(Material for this task)
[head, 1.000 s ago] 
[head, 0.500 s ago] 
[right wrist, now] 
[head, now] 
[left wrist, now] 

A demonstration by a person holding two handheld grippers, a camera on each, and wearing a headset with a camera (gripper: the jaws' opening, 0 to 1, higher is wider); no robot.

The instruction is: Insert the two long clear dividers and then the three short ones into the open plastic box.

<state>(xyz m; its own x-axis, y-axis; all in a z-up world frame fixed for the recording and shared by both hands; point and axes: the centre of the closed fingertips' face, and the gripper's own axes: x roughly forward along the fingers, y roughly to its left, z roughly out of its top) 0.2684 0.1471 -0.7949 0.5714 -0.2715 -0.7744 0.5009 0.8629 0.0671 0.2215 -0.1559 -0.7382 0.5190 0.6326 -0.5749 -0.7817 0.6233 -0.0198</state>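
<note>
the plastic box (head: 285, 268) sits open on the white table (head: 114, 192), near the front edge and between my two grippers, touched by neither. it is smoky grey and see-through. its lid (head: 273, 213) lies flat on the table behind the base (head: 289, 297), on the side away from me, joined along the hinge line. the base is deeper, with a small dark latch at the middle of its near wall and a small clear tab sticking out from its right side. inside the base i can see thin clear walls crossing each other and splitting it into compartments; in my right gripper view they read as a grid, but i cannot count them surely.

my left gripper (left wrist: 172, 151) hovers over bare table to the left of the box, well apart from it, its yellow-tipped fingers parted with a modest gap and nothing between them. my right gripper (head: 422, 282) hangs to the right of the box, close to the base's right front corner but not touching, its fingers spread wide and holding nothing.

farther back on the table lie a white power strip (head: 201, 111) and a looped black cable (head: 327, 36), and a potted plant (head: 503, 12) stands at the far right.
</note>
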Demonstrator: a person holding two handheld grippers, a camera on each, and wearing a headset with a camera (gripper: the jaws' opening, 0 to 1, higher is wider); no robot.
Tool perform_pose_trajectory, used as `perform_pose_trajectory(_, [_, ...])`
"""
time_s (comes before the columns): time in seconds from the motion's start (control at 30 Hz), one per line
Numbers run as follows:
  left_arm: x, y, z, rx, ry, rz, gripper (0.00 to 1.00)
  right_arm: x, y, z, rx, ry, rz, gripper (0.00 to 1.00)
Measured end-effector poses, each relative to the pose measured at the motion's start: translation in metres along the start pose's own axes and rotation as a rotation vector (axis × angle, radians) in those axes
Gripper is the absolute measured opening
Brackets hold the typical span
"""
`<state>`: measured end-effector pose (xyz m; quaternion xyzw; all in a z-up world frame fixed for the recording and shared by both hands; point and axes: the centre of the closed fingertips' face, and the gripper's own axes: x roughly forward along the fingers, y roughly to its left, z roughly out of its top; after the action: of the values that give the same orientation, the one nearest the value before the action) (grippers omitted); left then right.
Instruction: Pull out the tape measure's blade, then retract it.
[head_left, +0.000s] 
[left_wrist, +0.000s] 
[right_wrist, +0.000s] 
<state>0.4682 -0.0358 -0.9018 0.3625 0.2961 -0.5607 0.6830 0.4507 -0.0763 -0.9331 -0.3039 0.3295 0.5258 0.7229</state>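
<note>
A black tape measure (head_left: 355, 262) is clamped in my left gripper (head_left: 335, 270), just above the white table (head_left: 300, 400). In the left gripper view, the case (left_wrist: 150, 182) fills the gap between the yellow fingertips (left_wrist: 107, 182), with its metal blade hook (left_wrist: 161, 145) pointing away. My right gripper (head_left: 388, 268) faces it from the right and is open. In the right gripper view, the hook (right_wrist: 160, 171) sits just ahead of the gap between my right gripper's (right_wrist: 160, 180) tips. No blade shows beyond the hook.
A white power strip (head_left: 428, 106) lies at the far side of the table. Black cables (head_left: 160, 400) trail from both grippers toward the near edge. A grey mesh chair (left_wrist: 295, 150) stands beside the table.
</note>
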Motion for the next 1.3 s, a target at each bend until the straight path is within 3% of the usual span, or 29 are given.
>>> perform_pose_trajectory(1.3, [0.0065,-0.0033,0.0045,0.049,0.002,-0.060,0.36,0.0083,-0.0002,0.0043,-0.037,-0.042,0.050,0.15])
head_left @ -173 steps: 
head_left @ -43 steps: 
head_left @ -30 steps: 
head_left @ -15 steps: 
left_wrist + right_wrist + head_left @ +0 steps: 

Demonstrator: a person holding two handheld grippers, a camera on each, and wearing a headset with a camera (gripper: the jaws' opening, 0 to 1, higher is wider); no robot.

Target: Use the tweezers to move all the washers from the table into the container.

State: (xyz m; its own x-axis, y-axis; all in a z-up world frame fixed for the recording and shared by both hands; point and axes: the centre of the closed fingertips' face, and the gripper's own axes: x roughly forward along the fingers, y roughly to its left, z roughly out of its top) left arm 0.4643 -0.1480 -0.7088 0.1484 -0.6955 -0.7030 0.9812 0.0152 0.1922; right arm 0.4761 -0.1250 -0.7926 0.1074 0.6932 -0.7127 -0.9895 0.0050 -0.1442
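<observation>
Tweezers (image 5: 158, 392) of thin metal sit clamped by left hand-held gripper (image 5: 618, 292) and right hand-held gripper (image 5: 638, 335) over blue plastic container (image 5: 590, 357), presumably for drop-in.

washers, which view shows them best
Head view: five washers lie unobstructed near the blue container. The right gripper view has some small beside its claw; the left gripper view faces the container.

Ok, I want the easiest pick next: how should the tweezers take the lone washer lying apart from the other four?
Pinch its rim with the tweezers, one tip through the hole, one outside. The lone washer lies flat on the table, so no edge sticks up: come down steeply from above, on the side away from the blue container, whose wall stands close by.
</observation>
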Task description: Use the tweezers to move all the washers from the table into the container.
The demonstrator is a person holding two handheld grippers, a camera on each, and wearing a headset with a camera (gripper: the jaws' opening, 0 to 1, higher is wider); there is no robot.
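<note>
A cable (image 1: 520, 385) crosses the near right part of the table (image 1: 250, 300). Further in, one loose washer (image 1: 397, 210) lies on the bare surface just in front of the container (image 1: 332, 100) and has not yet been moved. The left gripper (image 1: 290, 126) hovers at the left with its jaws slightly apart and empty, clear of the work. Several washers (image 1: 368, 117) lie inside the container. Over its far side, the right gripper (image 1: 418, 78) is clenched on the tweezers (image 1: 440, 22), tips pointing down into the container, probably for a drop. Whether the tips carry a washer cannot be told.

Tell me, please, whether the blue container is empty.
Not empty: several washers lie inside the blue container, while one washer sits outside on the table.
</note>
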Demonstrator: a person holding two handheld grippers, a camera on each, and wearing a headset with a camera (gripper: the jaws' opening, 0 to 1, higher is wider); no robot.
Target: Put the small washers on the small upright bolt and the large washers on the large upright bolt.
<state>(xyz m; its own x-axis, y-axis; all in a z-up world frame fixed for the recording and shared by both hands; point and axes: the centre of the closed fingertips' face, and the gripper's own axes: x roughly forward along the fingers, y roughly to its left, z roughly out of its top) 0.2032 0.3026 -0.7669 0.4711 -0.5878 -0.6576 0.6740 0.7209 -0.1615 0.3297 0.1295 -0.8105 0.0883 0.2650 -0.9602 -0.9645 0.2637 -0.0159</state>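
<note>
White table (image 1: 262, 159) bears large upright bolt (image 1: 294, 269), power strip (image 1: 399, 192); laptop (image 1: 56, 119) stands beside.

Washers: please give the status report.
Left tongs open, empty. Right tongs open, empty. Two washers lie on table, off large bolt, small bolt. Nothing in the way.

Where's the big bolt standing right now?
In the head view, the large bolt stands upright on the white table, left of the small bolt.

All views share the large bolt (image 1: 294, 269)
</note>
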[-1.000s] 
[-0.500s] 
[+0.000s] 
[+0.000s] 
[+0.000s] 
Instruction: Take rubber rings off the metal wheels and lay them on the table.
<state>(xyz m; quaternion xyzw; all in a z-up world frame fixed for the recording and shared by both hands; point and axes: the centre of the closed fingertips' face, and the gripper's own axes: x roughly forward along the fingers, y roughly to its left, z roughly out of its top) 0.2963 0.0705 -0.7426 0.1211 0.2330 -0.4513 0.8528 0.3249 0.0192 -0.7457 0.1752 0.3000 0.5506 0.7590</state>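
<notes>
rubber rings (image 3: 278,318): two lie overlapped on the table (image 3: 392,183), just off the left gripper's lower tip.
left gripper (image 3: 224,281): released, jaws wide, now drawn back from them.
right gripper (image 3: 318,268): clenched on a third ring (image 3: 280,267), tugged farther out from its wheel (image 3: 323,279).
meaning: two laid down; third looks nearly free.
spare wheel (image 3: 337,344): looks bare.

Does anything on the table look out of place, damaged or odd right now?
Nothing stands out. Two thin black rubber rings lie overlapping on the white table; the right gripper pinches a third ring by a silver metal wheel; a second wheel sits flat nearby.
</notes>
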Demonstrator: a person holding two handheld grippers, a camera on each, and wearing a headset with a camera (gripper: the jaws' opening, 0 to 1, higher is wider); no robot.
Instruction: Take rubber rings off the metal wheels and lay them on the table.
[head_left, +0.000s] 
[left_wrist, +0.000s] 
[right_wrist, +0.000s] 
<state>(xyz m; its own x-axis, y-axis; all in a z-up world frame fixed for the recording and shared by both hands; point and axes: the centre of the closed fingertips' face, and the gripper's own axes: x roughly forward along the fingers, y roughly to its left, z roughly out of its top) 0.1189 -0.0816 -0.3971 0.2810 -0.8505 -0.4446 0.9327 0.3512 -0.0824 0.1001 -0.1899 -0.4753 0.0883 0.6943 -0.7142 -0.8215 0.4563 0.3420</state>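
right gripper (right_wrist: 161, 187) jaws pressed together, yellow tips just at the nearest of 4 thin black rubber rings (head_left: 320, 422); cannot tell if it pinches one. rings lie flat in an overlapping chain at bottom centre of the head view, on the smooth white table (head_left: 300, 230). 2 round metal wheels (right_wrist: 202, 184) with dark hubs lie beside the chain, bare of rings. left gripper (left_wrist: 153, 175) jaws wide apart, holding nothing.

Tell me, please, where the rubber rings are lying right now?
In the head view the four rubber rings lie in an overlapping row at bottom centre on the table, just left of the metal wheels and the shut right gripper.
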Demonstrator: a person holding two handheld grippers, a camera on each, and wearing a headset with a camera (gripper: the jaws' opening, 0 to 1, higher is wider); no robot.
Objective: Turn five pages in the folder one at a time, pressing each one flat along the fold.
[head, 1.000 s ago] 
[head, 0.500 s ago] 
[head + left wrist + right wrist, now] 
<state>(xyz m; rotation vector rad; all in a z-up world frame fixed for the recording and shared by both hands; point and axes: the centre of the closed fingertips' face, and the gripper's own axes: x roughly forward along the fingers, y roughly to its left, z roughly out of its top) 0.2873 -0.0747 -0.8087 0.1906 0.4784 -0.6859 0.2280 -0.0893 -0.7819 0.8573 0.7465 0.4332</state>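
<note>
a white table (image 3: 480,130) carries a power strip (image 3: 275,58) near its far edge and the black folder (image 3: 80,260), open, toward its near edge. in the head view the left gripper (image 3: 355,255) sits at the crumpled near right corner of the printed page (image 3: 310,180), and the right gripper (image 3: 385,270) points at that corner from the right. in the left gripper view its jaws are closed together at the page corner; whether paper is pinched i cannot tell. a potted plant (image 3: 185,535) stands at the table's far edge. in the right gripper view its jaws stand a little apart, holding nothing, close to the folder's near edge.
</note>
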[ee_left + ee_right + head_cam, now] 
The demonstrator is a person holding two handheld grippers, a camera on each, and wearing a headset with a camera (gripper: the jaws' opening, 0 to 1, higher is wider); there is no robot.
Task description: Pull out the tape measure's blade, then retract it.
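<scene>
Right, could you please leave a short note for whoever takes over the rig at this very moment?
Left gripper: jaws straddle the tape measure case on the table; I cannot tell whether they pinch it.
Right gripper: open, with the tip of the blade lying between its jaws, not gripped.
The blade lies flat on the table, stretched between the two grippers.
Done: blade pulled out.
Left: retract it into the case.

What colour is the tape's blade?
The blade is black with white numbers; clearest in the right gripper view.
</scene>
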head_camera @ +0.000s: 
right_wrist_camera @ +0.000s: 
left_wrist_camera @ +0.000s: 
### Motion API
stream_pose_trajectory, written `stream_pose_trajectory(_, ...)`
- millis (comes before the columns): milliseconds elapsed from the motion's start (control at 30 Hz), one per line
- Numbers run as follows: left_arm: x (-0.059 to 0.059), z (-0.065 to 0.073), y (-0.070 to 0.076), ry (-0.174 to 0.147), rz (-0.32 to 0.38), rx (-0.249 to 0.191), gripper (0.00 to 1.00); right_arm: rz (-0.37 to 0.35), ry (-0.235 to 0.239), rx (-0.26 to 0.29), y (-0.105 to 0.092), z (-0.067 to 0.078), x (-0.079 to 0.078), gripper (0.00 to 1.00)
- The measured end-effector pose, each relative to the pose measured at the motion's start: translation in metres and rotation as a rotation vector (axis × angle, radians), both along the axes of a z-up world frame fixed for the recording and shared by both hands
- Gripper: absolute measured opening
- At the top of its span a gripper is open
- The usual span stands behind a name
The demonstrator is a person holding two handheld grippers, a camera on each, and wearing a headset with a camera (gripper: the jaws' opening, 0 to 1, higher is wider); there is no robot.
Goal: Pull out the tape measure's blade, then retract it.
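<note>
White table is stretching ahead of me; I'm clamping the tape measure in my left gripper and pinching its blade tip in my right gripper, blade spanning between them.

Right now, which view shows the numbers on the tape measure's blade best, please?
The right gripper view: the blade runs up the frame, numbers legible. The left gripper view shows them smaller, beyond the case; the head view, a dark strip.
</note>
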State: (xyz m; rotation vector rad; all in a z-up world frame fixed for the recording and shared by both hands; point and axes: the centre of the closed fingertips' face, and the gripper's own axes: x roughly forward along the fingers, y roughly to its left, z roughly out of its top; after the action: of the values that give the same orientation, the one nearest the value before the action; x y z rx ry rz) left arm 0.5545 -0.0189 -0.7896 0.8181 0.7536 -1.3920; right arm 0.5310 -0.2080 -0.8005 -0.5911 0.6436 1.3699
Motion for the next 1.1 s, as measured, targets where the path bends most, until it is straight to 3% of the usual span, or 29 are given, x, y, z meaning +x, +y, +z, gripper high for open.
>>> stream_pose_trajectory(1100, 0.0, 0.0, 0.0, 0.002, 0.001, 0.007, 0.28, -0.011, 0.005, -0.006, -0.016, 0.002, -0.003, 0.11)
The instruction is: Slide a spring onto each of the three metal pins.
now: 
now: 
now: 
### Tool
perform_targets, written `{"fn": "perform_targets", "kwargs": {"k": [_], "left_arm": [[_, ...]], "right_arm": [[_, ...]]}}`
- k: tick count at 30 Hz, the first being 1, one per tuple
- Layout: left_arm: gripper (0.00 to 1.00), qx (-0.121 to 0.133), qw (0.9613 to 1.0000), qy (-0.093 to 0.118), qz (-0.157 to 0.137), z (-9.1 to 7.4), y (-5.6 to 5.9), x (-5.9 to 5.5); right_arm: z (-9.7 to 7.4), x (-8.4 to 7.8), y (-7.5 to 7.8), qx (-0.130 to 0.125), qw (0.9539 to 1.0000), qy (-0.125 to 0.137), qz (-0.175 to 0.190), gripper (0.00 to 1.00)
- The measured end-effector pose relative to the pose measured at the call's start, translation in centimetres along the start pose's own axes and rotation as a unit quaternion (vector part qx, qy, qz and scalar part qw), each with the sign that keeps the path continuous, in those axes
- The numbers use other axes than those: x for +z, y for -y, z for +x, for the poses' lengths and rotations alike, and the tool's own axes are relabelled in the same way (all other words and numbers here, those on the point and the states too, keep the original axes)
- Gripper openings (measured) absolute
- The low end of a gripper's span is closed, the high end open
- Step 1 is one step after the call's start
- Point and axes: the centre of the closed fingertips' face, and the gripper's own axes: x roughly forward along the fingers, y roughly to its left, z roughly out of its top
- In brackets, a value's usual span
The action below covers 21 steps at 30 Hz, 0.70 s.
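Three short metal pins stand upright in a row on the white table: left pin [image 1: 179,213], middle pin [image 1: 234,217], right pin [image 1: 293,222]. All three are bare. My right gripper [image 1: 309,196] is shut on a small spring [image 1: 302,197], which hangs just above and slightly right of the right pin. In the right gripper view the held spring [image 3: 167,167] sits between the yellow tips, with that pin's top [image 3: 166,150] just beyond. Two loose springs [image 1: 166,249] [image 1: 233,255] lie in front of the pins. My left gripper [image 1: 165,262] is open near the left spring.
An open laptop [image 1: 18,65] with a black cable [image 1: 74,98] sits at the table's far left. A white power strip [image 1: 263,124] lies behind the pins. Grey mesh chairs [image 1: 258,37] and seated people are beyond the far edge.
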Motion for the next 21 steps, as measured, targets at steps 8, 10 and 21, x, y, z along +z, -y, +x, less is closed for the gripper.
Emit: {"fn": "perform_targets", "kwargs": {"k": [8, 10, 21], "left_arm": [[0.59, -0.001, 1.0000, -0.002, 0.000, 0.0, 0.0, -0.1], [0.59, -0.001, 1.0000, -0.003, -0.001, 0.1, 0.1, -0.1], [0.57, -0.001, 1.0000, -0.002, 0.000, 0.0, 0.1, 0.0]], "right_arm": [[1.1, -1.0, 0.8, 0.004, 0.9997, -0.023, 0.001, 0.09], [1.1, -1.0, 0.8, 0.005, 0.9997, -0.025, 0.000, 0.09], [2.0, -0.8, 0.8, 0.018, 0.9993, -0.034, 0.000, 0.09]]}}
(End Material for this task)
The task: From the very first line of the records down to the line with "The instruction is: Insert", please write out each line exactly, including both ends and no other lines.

Output of the task:
[head, 1.000 s ago] 
[head, 0.500 s ago] 
[right wrist, now] 
[head, now] 
[left wrist, now] 

A demonstration by a person holding two handheld grippers, a camera on each, and wearing a headset with a camera (gripper: the jaws' opening, 0 to 1, higher is wider); no robot.

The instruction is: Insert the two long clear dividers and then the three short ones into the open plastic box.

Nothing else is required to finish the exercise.